> _WHAT THE TASK REQUIRES_
Lines from the material below that hold the string "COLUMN" are what is needed; copy each of them.

> _GIVEN DATA_
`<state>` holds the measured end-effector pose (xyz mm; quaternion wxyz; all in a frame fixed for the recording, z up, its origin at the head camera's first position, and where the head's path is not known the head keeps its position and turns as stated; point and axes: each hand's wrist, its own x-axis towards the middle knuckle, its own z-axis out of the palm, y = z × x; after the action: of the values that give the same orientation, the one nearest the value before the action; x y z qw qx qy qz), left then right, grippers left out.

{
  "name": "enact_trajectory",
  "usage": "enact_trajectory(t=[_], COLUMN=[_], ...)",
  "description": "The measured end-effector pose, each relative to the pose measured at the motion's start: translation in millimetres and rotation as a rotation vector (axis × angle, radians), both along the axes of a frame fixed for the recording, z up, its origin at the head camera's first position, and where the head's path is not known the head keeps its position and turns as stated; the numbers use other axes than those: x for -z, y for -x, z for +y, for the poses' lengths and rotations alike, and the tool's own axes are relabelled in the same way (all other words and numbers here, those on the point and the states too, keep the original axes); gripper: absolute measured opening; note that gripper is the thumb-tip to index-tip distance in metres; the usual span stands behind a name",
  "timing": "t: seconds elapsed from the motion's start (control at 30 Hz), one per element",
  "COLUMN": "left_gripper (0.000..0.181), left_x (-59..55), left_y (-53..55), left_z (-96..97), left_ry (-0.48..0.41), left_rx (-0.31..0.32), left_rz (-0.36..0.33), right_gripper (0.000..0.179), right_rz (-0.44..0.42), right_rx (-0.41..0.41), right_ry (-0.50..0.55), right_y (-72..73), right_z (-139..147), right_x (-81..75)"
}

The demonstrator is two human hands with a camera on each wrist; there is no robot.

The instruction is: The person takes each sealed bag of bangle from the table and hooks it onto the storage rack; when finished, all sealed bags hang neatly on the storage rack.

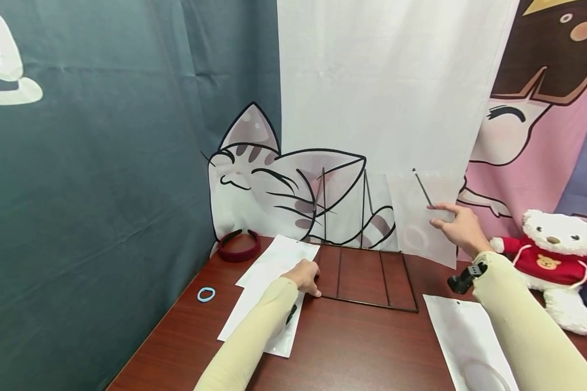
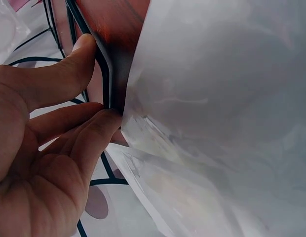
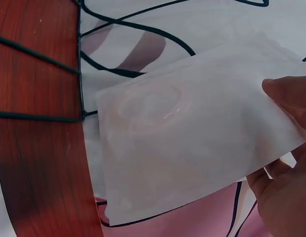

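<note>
A black wire rack (image 1: 372, 303) rests on the table with upright prongs along its back. My left hand (image 1: 304, 276) grips its front left corner, thumb and fingertips at the bent wire (image 2: 106, 81) in the left wrist view. At the rack's right end, my right hand (image 1: 457, 225) holds a translucent white plastic bag (image 1: 418, 239) beside a slanted dark prong (image 1: 423, 187). A ring-shaped item (image 3: 155, 106) shows faintly through the bag. In the right wrist view the thumb (image 3: 286, 96) lies over the bag, with other fingers at its lower edge.
Overlapping white bags (image 1: 261, 301) lie left of the rack, partly under my left arm. Another white bag (image 1: 462, 326) lies front right. A dark red headband (image 1: 238, 254) and blue hair tie (image 1: 206, 295) are at left. A white teddy bear (image 1: 553, 266) sits at right.
</note>
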<state>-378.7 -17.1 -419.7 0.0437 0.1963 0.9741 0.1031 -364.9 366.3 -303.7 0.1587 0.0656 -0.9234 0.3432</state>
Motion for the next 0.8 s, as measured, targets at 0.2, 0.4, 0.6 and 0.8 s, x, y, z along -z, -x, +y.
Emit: enact_trajectory(t=[0.2,0.4,0.6,0.8], left_gripper=[0.057,0.058,0.057,0.057], left_x=[0.9,1.5,2.0,1.3], left_y=[1.3,1.0,1.1,1.3], left_z=[-0.7,-0.6,-0.8,-0.7], left_ry=[0.002,-0.005,-0.009,-0.012], left_rx=[-0.001,-0.003,0.0,0.007], left_rz=[-0.002,-0.013,-0.002,0.0], right_gripper=[0.051,0.052,0.055,0.056], right_rz=[-0.012,-0.01,-0.074,-0.118], right_rx=[-0.027,-0.036,-0.059,-0.059], right_ry=[-0.012,-0.01,0.02,-0.027], right_y=[-0.3,-0.8,-2.5,-7.5], right_z=[4,10,14,19], right_x=[8.8,27.8,45.9,63.0])
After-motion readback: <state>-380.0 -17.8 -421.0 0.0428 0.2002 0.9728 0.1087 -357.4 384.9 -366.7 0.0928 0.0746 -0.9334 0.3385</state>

> _OUTPUT FOR THIS TASK_
  "usage": "enact_trajectory(t=[_], COLUMN=[_], ...)",
  "COLUMN": "left_gripper (0.000..0.181), left_x (-59..55), left_y (-53..55), left_z (-96..97), left_ry (-0.48..0.41), left_rx (-0.31..0.32), left_rz (-0.36..0.33), right_gripper (0.000..0.179), right_rz (-0.44..0.42), right_rx (-0.41..0.41), right_ry (-0.50..0.55), right_y (-72..73), right_z (-139..147), right_x (-81..75)"

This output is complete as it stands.